Every line in the records below between the one holding "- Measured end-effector" and the one holding "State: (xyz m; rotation", inclusive, is to be set down exactly; all other lines are to be left out.

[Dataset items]
────────────────

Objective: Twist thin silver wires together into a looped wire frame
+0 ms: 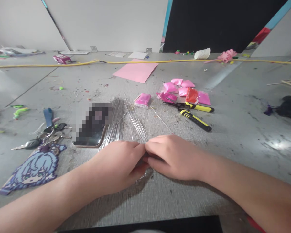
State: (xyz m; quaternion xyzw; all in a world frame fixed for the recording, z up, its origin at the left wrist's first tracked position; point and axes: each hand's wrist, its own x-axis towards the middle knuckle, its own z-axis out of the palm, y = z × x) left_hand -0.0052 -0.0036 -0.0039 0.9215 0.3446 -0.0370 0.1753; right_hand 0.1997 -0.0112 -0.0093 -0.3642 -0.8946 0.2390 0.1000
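Note:
My left hand (122,163) and my right hand (171,157) meet at the fingertips, low over the grey table (232,142). Both have their fingers bent and closed. What lies between them is mostly hidden; a bit of something clear or silvery shows just under the fingertips. Right behind the hands a few loose thin wires (137,124) lie on the table. A thick bundle of silvery wires (115,119) lies beyond my left hand, beside a phone (92,126).
Pliers (196,119) with yellow and black handles and several pink packets (169,87) lie behind my right hand. Keys (34,143) and a blue pixel-pattern piece (36,170) are at the left. A yellow cord (135,61) crosses the back, near a white cup (202,53).

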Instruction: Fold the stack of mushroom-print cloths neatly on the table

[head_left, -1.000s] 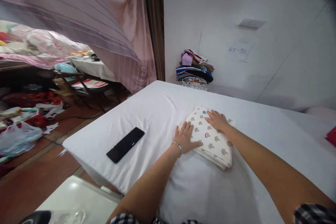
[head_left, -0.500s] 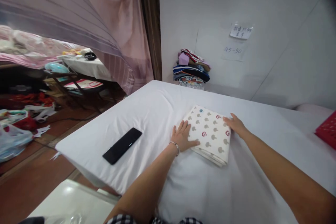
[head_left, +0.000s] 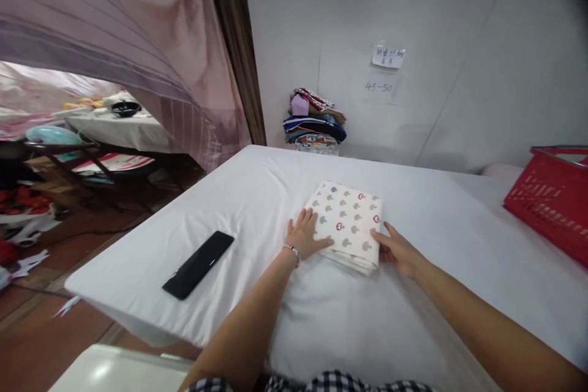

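A folded white cloth (head_left: pixel 349 220) with grey, red and blue mushroom prints lies flat on the white-covered table. My left hand (head_left: pixel 305 236), a bracelet on its wrist, rests at the cloth's left edge. Its fingers are spread, with the thumb along the near left corner. At the right edge is my right hand (head_left: pixel 399 251), open; its thumb touches the top of the cloth near the border while the index finger stands apart beside it. Its remaining fingers are partly hidden. Layered folds show along the near edge of the cloth.
A black phone-like slab (head_left: pixel 198 264) lies left on the table (head_left: pixel 257 196). A red plastic basket (head_left: pixel 551 202) stands at the right. Behind the far edge is a stack of folded fabrics (head_left: pixel 315 119) by the wall. A pink curtain (head_left: pixel 184 43) hangs at the left.
The view has turned rightward, bringing more of the red basket in. My right hand has slid down the cloth's right edge toward me. My left hand stays at the left edge.
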A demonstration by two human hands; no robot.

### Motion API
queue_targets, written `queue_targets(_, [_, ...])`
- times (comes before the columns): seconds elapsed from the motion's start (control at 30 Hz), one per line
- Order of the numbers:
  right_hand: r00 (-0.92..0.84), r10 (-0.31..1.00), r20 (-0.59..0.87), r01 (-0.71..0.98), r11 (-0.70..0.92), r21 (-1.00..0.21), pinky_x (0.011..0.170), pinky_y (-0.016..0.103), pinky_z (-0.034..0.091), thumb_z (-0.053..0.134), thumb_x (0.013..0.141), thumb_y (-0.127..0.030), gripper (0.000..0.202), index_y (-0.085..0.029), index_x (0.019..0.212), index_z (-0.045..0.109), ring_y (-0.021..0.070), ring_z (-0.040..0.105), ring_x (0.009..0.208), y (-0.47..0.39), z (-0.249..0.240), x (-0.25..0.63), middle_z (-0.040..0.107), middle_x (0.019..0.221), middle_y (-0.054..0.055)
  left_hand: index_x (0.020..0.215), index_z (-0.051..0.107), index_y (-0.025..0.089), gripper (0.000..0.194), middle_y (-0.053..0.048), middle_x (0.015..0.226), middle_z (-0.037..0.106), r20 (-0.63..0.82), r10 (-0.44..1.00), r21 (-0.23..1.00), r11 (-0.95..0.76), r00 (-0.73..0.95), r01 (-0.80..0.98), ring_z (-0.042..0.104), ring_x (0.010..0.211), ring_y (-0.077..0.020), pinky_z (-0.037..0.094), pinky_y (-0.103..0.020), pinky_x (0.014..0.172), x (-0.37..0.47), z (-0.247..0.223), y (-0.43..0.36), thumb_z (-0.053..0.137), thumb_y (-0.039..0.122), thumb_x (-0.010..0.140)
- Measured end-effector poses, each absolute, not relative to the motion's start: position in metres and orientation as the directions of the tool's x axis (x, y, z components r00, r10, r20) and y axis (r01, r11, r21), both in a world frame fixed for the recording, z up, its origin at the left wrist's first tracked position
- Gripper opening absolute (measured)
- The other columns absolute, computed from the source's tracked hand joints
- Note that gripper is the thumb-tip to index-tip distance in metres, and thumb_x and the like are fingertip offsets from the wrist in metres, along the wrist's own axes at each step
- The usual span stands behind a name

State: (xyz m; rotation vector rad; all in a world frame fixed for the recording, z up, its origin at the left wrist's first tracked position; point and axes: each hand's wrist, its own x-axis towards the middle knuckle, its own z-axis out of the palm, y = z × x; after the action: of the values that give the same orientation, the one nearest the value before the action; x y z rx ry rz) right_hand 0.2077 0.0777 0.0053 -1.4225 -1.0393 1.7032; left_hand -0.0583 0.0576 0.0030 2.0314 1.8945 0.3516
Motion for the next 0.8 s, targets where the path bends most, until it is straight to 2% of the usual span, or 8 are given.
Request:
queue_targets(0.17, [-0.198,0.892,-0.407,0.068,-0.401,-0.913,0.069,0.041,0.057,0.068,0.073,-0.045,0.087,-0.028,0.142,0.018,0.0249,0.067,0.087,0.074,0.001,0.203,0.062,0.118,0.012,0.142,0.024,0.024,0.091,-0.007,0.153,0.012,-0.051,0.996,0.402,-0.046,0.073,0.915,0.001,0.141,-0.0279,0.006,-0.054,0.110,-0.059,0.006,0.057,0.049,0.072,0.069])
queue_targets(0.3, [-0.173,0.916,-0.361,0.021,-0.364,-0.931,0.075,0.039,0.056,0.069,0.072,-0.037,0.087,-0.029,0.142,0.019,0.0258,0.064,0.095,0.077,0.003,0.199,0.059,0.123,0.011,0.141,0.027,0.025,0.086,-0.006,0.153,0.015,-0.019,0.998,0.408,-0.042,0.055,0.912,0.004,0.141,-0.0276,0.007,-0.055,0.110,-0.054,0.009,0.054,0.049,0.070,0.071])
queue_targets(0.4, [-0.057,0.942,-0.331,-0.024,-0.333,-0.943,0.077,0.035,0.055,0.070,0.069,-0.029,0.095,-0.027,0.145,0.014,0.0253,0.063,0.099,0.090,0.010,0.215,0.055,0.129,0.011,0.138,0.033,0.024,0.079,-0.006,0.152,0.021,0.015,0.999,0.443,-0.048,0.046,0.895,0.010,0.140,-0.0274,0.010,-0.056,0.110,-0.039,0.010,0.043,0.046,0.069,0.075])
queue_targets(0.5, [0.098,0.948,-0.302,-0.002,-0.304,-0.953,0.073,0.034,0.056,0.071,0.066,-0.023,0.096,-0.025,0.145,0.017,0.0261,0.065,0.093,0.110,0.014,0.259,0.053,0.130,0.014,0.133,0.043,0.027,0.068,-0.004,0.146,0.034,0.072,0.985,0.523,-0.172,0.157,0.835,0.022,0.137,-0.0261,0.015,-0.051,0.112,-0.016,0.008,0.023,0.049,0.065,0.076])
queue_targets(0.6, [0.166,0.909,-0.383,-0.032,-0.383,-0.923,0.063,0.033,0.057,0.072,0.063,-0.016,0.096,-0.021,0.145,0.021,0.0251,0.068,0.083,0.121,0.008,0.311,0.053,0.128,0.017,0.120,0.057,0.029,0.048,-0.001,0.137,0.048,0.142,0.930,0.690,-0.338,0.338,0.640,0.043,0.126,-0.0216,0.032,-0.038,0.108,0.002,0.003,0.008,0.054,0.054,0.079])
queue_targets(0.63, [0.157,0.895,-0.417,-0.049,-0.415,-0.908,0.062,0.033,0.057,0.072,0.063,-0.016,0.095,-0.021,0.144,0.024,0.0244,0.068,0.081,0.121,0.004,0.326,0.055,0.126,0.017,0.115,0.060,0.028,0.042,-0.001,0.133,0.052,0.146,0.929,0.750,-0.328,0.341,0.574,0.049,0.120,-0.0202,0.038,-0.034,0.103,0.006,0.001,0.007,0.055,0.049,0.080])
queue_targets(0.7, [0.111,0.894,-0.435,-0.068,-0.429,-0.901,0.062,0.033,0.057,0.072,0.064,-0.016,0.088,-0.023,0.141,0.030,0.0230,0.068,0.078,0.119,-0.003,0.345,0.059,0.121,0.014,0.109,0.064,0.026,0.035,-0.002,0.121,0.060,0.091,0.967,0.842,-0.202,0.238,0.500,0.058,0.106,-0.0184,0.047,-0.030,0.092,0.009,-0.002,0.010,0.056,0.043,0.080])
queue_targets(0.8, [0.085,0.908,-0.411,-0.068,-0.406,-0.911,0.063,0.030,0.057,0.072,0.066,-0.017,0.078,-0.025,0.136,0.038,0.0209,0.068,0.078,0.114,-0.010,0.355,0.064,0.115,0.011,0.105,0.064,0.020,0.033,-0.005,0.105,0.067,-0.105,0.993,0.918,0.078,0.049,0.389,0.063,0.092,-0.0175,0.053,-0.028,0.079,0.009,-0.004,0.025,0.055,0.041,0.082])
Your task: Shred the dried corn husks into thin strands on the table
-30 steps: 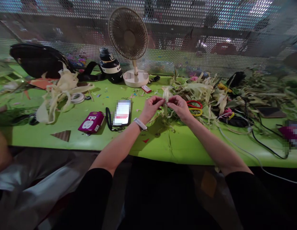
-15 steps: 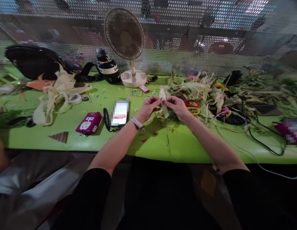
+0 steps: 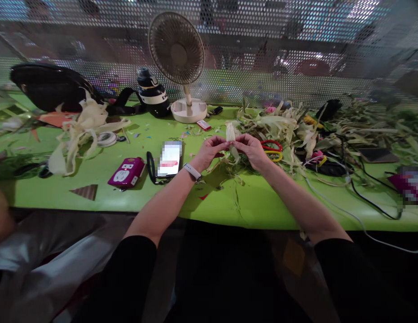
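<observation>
Between my hands, above the green tabletop (image 3: pixel 182 197), a pale corn husk (image 3: pixel 231 131) stands upright, its lower strips hanging below my fingers. My left hand (image 3: pixel 209 151), with a white band on the wrist, pinches it from the left. From the other side my right hand (image 3: pixel 251 150) pinches it too, and the fingertips of both hands nearly meet at its middle. Scissors (image 3: pixel 273 155) with red and yellow handles lie just right of my right hand, partly under dried husks (image 3: pixel 276 123).
A phone (image 3: pixel 170 158) and a purple power socket block (image 3: pixel 127 173) lie left of my arms. Behind them stand a fan (image 3: pixel 188 111), a black bottle (image 3: pixel 154 96) and a black bag (image 3: pixel 50 87). Cables (image 3: pixel 333 202) run across the right side. Another person's arm (image 3: pixel 0 215) shows at far left.
Both hands stay in nearly the same place, still pinching the corn husk. Its upper part now looks straighter and wider, and the fingertips are closer together. The view has shifted very slightly.
</observation>
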Tool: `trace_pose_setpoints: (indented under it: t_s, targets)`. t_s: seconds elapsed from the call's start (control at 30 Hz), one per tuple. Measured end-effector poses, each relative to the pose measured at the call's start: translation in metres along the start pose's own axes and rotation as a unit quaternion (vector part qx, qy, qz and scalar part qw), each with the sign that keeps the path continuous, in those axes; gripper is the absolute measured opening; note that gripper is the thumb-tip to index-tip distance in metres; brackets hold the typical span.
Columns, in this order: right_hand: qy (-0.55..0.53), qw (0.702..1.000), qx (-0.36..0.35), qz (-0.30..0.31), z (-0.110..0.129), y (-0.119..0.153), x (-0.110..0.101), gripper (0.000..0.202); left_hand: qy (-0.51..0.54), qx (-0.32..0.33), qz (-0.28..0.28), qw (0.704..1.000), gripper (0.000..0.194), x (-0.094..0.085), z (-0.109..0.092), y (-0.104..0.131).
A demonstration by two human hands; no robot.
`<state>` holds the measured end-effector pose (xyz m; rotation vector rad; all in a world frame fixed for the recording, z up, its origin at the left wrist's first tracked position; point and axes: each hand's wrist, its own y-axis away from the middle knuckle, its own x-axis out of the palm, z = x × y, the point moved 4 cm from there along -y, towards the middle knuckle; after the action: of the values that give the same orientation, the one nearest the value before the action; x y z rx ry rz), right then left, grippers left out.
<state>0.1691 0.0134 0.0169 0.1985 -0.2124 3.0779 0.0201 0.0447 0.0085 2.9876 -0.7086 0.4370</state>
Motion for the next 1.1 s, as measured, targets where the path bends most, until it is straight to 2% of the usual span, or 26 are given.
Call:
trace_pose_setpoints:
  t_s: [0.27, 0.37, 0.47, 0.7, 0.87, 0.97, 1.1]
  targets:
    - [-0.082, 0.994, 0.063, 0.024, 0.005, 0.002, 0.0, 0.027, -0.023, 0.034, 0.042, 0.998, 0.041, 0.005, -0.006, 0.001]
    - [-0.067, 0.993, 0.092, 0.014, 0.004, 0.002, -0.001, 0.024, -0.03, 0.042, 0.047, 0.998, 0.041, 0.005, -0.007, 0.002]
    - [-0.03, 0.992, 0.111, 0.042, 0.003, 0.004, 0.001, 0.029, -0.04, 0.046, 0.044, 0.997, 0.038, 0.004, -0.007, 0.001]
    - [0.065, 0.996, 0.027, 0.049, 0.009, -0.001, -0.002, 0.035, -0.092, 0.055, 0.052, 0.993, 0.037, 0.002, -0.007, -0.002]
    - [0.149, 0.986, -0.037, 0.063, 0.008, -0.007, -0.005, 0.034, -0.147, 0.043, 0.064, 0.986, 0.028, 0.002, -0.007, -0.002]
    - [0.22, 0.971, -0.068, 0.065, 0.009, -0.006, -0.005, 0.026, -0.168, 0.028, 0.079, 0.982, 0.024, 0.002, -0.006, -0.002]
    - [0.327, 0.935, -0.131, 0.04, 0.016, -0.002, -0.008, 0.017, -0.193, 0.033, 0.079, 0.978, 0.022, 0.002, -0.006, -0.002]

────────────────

▸ SOLUTION FOR THIS PROBLEM
- Measured end-effector poses, each absolute, not relative to the motion's start: position in metres and orientation as the directions of the tool's x axis (x, y, z components r00, r10, r20) and y axis (r01, r11, r21), both in a world frame fixed for the recording, z up, its origin at the left wrist's first tracked position
- Gripper opening absolute (measured)
- The other columns absolute, computed from the source's tracked hand joints
- Note that gripper is the thumb-tip to index-tip distance in metres, and thumb_x and the like are fingertip offsets from the wrist in metres, along the wrist's own axes at each step
- The usual span stands behind a name

State: (xyz m; rotation vector rad; all in a world frame fixed for the recording, z up, its origin at the left wrist's first tracked position; point and axes: each hand's wrist, its own x-axis towards the middle knuckle, its own z-axis out of the palm, y = z × x; after the action: of the values that give the same orientation, the one nearest the value before the action; x y z rx ry rz) right_hand 0.2077 0.0777 0.0053 -1.4225 -1.0393 1.7032; left_hand -0.0583 0.0576 0.0030 2.0314 1.8945 0.3516

No further output remains.